Majority Text Workflow

Paste the raw translations once. Each step runs the exact prompt from the workflow: segmentation → alignment → majority count → surface text → footnotes → assembly → light edit. Steps after 1 always begin with “Do not introduce wording not present in the source translations.”

Step 1 — Normalize & Segment

Break each translation into parallelizable phrases without interpreting meaning.

Model: gpt-4o-mini
Prompt sent:
You are performing mechanical segmentation only.

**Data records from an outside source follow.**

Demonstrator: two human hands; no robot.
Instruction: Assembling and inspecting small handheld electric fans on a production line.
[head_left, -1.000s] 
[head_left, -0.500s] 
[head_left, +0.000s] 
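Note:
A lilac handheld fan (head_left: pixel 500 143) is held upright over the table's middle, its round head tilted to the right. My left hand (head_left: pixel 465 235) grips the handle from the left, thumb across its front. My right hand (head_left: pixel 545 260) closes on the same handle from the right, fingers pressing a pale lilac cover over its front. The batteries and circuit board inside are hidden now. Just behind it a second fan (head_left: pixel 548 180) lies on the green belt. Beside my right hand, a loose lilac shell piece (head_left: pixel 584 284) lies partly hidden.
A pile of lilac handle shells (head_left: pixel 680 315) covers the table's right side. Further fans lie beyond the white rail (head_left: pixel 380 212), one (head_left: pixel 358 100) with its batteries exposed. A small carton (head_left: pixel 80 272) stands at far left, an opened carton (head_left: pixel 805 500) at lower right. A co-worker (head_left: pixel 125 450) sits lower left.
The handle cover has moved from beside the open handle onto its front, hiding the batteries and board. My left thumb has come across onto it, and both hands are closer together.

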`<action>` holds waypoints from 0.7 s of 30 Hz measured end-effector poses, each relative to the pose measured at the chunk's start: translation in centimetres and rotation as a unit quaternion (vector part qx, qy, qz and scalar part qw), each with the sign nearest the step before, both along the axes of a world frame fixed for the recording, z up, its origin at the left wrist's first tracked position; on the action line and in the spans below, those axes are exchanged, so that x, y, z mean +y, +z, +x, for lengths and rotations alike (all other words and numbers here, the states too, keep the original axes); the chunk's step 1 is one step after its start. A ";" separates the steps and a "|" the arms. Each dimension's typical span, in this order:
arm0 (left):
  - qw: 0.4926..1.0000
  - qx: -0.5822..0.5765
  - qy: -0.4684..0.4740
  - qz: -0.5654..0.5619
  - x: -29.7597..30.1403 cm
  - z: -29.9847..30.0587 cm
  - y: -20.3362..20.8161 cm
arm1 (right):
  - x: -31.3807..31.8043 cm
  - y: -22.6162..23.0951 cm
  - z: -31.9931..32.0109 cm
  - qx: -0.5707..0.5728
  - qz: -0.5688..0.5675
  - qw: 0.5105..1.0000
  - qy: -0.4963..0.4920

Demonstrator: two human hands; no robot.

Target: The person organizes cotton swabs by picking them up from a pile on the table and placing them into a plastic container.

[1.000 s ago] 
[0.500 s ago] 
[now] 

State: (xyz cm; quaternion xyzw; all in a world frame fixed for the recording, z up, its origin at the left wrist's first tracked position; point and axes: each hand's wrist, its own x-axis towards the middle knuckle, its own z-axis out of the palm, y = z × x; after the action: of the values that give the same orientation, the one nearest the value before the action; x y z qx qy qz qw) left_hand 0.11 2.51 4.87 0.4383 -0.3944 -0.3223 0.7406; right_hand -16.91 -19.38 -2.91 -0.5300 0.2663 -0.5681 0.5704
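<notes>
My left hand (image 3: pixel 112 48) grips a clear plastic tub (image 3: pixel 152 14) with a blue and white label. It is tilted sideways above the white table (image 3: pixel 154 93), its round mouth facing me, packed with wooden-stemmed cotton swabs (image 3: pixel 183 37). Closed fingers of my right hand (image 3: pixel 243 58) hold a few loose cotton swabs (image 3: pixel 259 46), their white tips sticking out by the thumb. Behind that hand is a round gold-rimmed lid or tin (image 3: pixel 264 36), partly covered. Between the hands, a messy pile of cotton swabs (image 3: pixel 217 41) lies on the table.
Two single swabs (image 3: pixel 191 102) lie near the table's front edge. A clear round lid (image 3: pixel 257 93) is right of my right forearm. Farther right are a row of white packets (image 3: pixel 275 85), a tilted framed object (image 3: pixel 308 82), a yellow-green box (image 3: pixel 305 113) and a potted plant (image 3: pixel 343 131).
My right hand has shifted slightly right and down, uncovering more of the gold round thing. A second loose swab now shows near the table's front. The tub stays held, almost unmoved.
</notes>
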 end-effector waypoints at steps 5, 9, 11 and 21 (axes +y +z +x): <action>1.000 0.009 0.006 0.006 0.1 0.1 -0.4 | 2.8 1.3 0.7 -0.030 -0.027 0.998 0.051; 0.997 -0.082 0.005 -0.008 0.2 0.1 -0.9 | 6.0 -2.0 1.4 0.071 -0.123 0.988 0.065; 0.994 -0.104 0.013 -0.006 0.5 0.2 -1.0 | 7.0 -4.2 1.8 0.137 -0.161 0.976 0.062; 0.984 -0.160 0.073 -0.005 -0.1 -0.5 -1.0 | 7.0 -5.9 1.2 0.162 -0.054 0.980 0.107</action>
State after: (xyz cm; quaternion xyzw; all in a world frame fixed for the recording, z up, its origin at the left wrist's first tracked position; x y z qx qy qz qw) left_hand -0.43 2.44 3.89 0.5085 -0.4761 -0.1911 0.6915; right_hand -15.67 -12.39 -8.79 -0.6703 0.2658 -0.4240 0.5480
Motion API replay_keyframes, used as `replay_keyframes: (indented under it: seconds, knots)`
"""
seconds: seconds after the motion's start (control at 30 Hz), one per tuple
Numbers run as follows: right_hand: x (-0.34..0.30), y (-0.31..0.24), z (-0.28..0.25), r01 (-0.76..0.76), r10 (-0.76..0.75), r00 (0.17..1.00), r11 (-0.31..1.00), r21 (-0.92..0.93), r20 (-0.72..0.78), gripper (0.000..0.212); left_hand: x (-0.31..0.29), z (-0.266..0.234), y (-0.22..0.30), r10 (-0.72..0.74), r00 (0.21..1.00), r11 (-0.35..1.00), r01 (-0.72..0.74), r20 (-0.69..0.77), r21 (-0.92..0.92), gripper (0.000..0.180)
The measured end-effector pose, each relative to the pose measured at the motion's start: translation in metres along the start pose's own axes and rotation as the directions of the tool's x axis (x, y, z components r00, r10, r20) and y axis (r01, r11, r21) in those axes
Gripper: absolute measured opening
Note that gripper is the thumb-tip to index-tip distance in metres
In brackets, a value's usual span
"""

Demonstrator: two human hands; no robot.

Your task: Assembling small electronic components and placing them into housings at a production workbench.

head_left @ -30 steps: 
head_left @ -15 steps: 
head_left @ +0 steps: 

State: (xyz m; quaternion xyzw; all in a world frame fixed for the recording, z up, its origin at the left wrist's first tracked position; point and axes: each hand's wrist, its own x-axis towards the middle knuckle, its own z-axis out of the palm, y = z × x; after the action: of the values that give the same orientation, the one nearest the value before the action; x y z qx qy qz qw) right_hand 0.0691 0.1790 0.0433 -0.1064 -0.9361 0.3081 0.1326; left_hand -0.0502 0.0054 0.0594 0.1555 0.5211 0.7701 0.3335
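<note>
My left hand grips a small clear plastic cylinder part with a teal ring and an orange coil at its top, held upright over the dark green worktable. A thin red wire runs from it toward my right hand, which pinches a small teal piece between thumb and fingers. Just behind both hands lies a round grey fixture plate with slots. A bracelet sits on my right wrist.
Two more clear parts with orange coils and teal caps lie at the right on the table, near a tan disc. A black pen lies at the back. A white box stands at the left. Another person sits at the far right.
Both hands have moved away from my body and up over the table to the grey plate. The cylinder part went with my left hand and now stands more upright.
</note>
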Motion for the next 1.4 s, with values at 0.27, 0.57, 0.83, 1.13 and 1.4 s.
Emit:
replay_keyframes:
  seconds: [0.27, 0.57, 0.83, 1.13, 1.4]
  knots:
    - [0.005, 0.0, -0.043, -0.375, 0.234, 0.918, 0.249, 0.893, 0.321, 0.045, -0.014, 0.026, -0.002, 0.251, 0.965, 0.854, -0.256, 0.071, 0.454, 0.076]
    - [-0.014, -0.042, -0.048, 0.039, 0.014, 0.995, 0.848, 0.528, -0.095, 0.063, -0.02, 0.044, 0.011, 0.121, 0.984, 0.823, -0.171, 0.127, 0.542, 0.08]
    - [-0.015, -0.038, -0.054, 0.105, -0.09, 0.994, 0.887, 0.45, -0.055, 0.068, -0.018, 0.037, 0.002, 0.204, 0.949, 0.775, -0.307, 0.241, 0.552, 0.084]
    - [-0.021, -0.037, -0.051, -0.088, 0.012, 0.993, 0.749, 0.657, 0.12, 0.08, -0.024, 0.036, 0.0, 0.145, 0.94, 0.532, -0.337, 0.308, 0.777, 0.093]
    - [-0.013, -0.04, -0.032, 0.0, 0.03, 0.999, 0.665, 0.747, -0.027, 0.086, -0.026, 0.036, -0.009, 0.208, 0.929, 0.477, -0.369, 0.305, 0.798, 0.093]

Given the following Bible translations of the same verse, split each translation into short, parallelizable phrases.

Rules:
- Do not change wording.
- Do not combine or reinterpret phrases.
- Keep original order.
- Output each translation separately.
- Use one phrase per line.

Translations:
Step 2 — Align Clusters

Align segmented phrases into parallel clusters without judging phrasing.

Model: gpt-4o-mini
Prompt sent:
Do not introduce wording not present in the source translations.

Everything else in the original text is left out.